Ich hoffe, ich habe das Thema richtig platziert.

Ich bin vor 1,5 Jahren auf Premium Content hereingefallen und erhalte seitdem in unregelmäßigen Abständen Drohbriefe vom Anwalt; vor einem Jahr einen der Deutschen Zentral Inkasso, Berlin. Widerspruch erfolgte von meiner Seite zweimal.
Heute erhielt ich den zweiten der Inkasso und eigentlich würde ich ja nichts machen und mich zurücklehnen, aber im zweiten Schreiben stehen zwei Sätze, die im ersten Schreiben noch fehlten:

_"Wir sind beauftragt diese Forderung bei Nichtzahlung GERICHTLICH gegen Sie GELTEND zu machen. Bitte beachten Sie, dass sich die Kosten für Sie durch eine solche VERURTEILUNG wesentlich erhöhen werden."
_
Ist das mal wieder heisse Luft oder steckt da doch was dahinter  bzw. verschärfen sie ihre Drohungen einfach nur mit jedem weiteren Brief? Muss ich reagieren?

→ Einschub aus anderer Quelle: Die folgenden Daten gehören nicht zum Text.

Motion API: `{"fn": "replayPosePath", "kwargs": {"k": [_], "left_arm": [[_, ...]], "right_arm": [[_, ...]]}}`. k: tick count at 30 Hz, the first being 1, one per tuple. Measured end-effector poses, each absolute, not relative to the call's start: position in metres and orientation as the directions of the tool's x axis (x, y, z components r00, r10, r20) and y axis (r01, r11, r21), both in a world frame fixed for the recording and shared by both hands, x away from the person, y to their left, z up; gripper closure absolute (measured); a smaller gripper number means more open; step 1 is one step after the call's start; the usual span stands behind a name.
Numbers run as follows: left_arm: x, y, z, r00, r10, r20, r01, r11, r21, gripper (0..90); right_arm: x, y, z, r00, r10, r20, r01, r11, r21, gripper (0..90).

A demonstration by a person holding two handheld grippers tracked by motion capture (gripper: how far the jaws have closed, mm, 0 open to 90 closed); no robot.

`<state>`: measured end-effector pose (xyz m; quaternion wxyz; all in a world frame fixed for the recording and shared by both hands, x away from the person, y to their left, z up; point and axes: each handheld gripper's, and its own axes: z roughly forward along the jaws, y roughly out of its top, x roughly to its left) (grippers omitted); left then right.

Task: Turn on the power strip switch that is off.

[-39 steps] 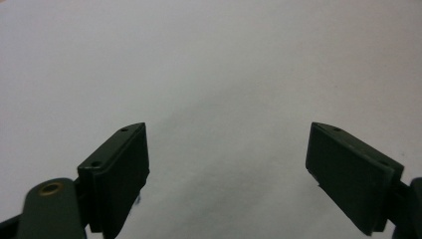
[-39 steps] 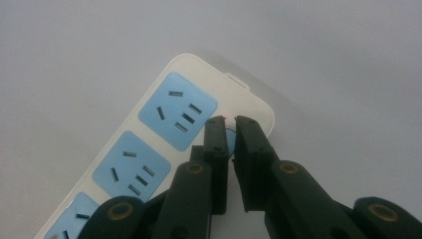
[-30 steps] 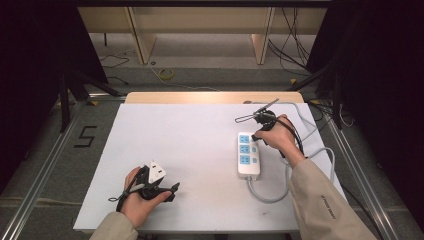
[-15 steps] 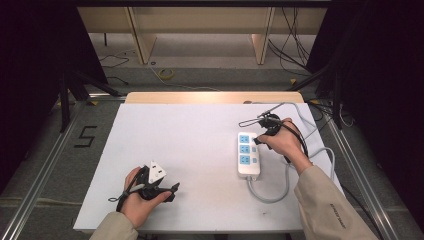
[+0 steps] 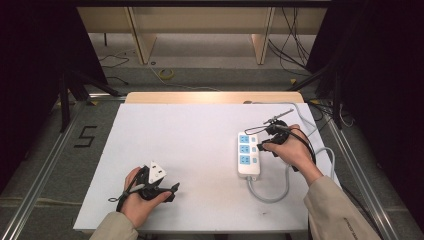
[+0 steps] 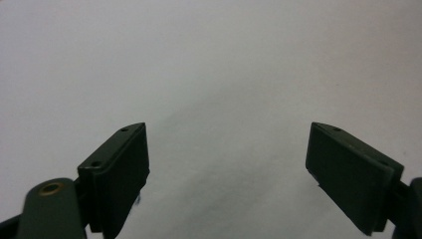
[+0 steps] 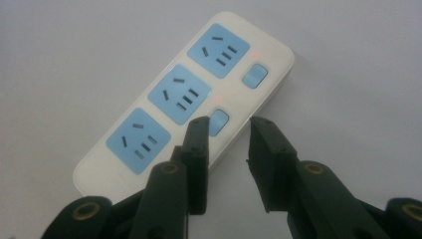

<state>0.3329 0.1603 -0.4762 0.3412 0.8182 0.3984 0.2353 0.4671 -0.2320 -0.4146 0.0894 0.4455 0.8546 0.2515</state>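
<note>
Power strip is lying flat on the white table, toward the right side, long axis running front to back. Three blue sockets and blue switch buttons are facing up; small red lights are glowing beside two switches in the right gripper view. Its grey cord is leaving the near end, looping on the table toward the person's right arm.

Right gripper is sitting just beside the strip's right edge, approx. level w/ the middle switch. Jaws have just been opening; they are standing partly apart, gap narrow. In the right gripper view the tips are hovering over the strip's edge at that switch, one tip overlapping it. Nothing is clamped between the pads. Whether a tip is touching the casing: cannot tell.

Left gripper is resting in the left hand at the table's near left, well apart from the strip. Its jaws are standing wide open over bare table, holding nothing. Grey three-cornered plate is showing on top.
</note>
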Motion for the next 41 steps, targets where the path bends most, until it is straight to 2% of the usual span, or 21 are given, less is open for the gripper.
{"fn": "replayPosePath", "kwargs": {"k": [11, 20, 33, 41], "left_arm": [[0.333, 0.16, -0.476, 0.57, 0.814, 0.113, 0.491, -0.448, 0.747, 17.1], [0.333, 0.16, -0.477, 0.57, 0.814, 0.112, 0.493, -0.448, 0.746, 17.1], [0.333, 0.16, -0.477, 0.565, 0.817, 0.112, 0.497, -0.445, 0.745, 17.0], [0.335, 0.163, -0.479, 0.557, 0.825, 0.1, 0.504, -0.431, 0.748, 15.9]], "right_arm": [[0.447, -0.237, -0.419, -0.599, 0.796, 0.092, 0.702, 0.466, 0.539, 65.1], [0.425, -0.242, -0.421, -0.61, 0.786, 0.098, 0.666, 0.442, 0.601, 58.7], [0.375, -0.257, -0.436, -0.657, 0.746, 0.108, 0.593, 0.424, 0.685, 51.7], [0.367, -0.262, -0.439, -0.661, 0.742, 0.112, 0.574, 0.404, 0.712, 48.8]]}}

Danke an alle, die mir weiterhelfen können.


----------



## Goblin (26 April 2011)

*AW: Deutsche Zentral Inkasso - Drohung mit Gericht*



> Muss ich reagieren


Auf jeden Fall !! Werf den Brief in den Müll und genieß das schöne Wetter



> Wir sind beauftragt diese Forderung bei Nichtzahlung GERICHTLICH gegen Sie GELTEND zu machen. Bitte beachten Sie, dass sich die Kosten für Sie durch eine solche VERURTEILUNG wesentlich erhöhen werden


Diesen Dünnpfiff plappern die schon seit Jahren. Es passiert nur nix. Warum Wohl ?!

Da gehts weiter
http://forum.computerbetrug.de/allg...-download-service-de-auf-besucherfang-77.html


----------



## Biber (26 April 2011)

*AW: Deutsche Zentral Inkasso - Drohung mit Gericht*



Goblin schrieb:


> Diesen Dünnpfiff plappern die schon seit Jahren.


Ok, ich habe es vermutet, war mir aber nicht ganz sicher, weil das im ersten Brief nicht stand.

Danke dir.


----------